D'emblée, Au hasard Balthazar apparaît comme un tableau, dénué de tout, épuré jusqu'à la moelle. Vacuité des images, des mots, des paroles, des êtres tout entier qui se contentent de se regarder parler. Les corps butés face au monde, comme des bouts de bois, qui se contentent juste d'être, au lieu de vivre, ou d'exister. C'est le contraire d'un Rohmer, et pourtant la consistance est là. La consistance d'un Rohmer, parce qu'il y a ces mots, décortiqués jusqu'à l'exagération, l'effarement, jusqu'au nihilisme, radicalité suprême.

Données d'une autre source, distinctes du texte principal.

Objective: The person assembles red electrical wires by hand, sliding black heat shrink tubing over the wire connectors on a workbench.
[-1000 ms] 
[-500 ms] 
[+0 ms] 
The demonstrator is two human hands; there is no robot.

Ici, tout sonne faux. Rien n'est vrai. Et lorsque la véracité trouve sa place parmi la vie d'un film, c'est dans le regard de cet âne sorti tout droit d'une chansonnette vieille comme le monde, que l'on chantonne parfois à la guitare avec son papa. Dixit Le Petit âne gris (ne jamais au grand jamais écouter la version originale qui est d'un ringard à couper le souffle).
Lorsque la véracité trouve sa place dans l'existence d'un film, c'est dans cette vie paysanne. C'est dans ces animaux, moutons qui bêlent au grand air, façons de s'habiller, paysages comme lieux de décor. Ainsi, le faux n'existe que chez les êtres humains seuls, bâtons de bois jouant à être, bloc de palabres qui étalent leur mots en silence, sans émotion aucune, où alors seulement parfois, avec grandiloquence, nostalgie, traversée furtive du beau qui passe sans prévenir, et alors qui nous arrache l'émotion dans la gorge, la beauté dans les yeux, dans les mots, dans les oreilles : parce qu'il y a cette scène de début, introduction grandiloquente, arrivant là comme pour prédire un film qui aurait pu être parfait s'il en était resté à cette seule introduction comme unique fil rouge. Mais non.
C'est une scène, un instant de pur grâce, beauté viscérale ample. Un simple instant de quotidienneté. L'impression d'un tableau de la renaissance, d'une scène où chaque chose se tient en rythme, avec grâce, beauté, la symphonie de Schubert venant emplir le tout d'une grâce infime, d'une humilité sans précédent.
Le film se tient humble dans sa seule retenue. Visage d'une jeune fille qui fracasse l'écran, grave dans sa façon de parler, profonde justesse de mots qui sortent comme si l'on assistait ça et là à du théâtre.
Alors c'est là qu'apparaît parfois la fausseté trop grande. L'absurdité qui pointe le bout de son nez, assurément voulue, peut-être, mais qui, à la longue, exaspère.
C'est pour cela que le film s'étire, s'égare, s'embourbe dans sa propre longueur, dans sa propre superficialité. C'est bien dommage que le premier film que l'on découvre du cinéaste s’empêtre à s'agiter avec de grands mots beaux comme le ciel, dans un ennui sans nom.
Parfois, des lucioles, des brides d'élégances, de radicalité, de vie. De la lumière en poudre, miracle qui jaillit sous nos yeux, lors de cette scène entre ces deux amants, où toute la grâce de leur regard, de leur mots, de leur échange, vole furtivement dans nos oreilles, dans l'entièreté de nos sens, pour nous abreuver d'une délicatesse rare, beauté d'une oeuvre d'art, d'un tableau, d'une statuette à la fixité bien trop précieuse.
Au hasard Balthazar pourrait être ça : cette préciosité qui émane parfois d'instants furtifs, échappés de nul part, envolée sauvage d'une symphonie de Schubert, et tout part en vrille. Mais malheureusement, ce n'est rien d'autre que ces minces particules de beauté que nous retenons de bout en bout. Le reste n'est que ennui, longueur, absurde, fausseté.
Nos premiers pas dans l'oeuvre de Bresson s'avèrent furtifs, incertains, fragiles. Mais il faut continuer. Peut-être alors que la source même de la seule beauté nous parviendra à nos yeux comme une évidence. C'est ce qu'on attend du cinéma.